Commissioner Armando Vilaseca's comments came as the state teacher's union complained that its members were unfairly cut out of the grant application process.
VPR's John Dillon reports:
(Dillon) Vilaseca says the federal government wants states to embrace charter schools and the concept of linking teacher pay to student performance.
He says Education Secretary Arne Duncan has told states that if they don't support these programs, they won't do well in the competition for the federal "Race to the Top" funds.
(Vilaseca) "What we're hearing from the secretary is a pretty strong line: charter schools, you lose points. You don't have a teacher evaluation system that is tied into student outcomes, you lose points."
(Dillon) And Vermont doesn't have charter schools or that kind of evaluation system. The federal money is meant to improve schools and reward innovation in public education. Vilaseca says he'll decide this week whether to apply for the money. But right now, he says he's not very confident that the state could win the $38 million.
(Vilaseca) "When I look at the reality. One thing is to wish things the way they were, or to look at them realistically. And when we look at the realistic approach of how many points we would get - or lose - or the things we have or don't have, why would I want to put our hopes on something that we know may not be a reality."
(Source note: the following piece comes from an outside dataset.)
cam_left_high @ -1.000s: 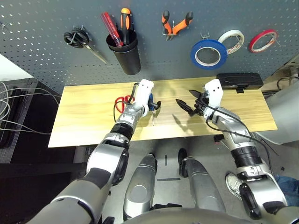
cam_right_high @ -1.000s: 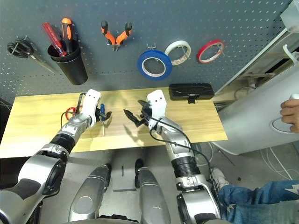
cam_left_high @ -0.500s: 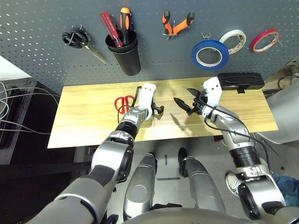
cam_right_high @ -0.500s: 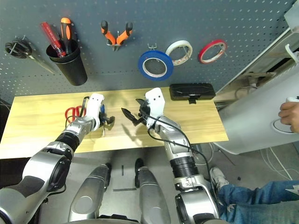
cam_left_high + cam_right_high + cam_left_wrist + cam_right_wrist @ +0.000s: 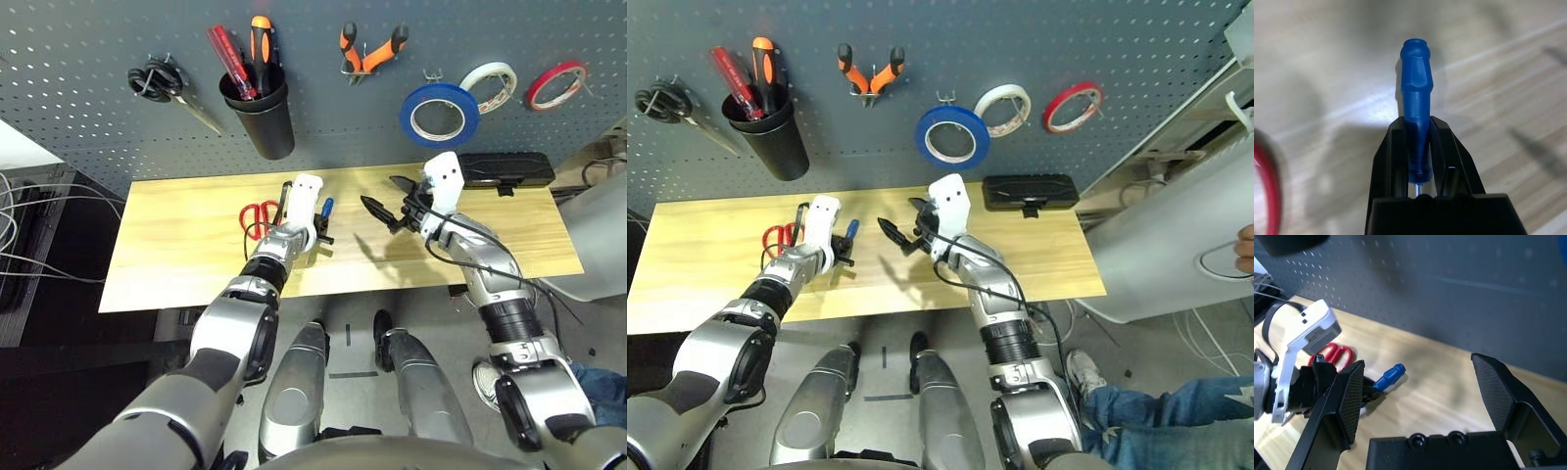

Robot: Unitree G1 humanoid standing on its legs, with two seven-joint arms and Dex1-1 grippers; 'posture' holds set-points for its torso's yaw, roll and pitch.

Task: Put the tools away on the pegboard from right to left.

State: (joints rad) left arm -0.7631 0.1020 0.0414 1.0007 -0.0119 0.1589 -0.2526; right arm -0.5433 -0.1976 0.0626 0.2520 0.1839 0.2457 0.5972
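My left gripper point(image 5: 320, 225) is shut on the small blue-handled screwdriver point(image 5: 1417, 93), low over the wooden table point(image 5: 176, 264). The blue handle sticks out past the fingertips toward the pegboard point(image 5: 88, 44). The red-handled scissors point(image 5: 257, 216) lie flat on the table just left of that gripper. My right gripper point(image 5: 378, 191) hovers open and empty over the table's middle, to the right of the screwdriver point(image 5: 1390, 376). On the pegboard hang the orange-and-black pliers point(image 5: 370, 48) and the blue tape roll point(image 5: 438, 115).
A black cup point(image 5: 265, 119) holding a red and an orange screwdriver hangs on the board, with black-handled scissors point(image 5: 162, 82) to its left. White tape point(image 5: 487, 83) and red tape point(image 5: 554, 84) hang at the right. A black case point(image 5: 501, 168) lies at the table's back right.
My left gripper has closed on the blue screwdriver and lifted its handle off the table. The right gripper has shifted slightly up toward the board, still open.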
(Dillon) The policies of the state's largest teacher's union may show the difficulty of reaching consensus on the grant proposal.
Vermont NEA President Martha Allen said the union opposes the idea of directly linking teacher evaluations to student test scores.
(Allen) It would be very difficult to do that in a fair and equitable manner. I think that if that was one small component of a broader measurement that would be something Vermont NEA would look into, but just to tie pay to test scores - it just wouldn't work, in Vermont especially.
(Dillon) The federal government wants states to show that the grant proposals have the support of the teacher's union and local administrators.
Allen says the Race to the Top initiative is a huge opportunity. But she says in order to get the union's support, the state needs to collaborate more closely with the NEA.
(Allen) "I think what we need to do is be more involved in the process and then the local association leaders will be more apt to support something when they know that we've had some input along the way."
(Dillon) Commissioner Vilaseca said the state has reached out to the teacher's union as it puts together the proposal.
For VPR News, I'm John Dillon in Montpelier.